The color of the Advent candles serve as a way to light the way to the birth of Jesus.


THE THEMES OF THE FOUR SUNDAYS OF ADVENT

The first dark blue candle on the Advent Wreath symbolizes HOPE -- the first Sunday of Advent leads us to anticipation of the birth of Jesus.  Sometimes called the "Prophecy Candle" this candle reminds us of Isaiah's foretelling the birth of the Christ Child and that all of the promises God gave us in the Old Testament would be fulfilled the Christ Child's birth.

The second dark blue candle on the Advent Wreath symbolizes PEACE -- the second Sunday of Advent.  It is sometimes referred to as the "Bethlehem Candle" and reminds us of the journey of Joseph and Mary from Nazareth to Bethlehem before she gave birth to the Christ Child.  The candle also reminds us that after division, destruction, abd dispersion of the kingdom in the Old Testament, there might be peace on Earth.

The third candle (pink) of Advent symbolizes JOY -- the third Sunday of Advent.  Sometimes the candle is referred to as the "Shepherd's Candle."  As we approach Christmas, our joys grows and takes us back to the joyful anticipation of the shepherds who travelled to see the Christ Child inthe town of Bethlehem.

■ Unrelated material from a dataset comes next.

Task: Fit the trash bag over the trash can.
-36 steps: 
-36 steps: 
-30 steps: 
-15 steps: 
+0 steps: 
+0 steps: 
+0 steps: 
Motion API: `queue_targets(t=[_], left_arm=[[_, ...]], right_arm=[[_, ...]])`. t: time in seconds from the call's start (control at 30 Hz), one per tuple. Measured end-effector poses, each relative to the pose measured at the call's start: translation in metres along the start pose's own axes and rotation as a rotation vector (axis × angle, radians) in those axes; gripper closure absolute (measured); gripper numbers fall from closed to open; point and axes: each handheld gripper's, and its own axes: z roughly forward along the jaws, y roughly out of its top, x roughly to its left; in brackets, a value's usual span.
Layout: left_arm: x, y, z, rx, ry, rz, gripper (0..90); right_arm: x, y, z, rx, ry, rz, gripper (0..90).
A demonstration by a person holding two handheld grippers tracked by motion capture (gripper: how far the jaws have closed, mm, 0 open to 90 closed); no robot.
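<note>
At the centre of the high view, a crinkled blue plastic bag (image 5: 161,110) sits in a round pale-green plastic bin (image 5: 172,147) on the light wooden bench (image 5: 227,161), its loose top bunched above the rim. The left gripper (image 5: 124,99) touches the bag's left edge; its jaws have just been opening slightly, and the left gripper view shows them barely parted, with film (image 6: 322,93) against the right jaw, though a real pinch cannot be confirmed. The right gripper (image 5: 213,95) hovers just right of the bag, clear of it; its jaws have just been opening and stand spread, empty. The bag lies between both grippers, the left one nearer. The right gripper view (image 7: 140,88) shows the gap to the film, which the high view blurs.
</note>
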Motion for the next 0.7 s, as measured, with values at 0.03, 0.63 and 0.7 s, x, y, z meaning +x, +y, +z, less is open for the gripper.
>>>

The fourth candle (dark blue) symbolizes LOVE -- the fourth Sunday of Advent.  The candle is sometimes referred to as the "Angel's Candle."  The candle represents the ultimate love of God that he might send his only Son for us and leads us to eagerly await the New Kingdom of God on Earth.  It also reminds us  of the message of the angels on the first Christmas -- "Peace on Earth, Good Will Toward Men."


The white candle in the middle of the Advent Wreath is lit on Christmas Eve.  It is called the "Christ Candle."  The candle represents the life of Christ and symbolizes purity.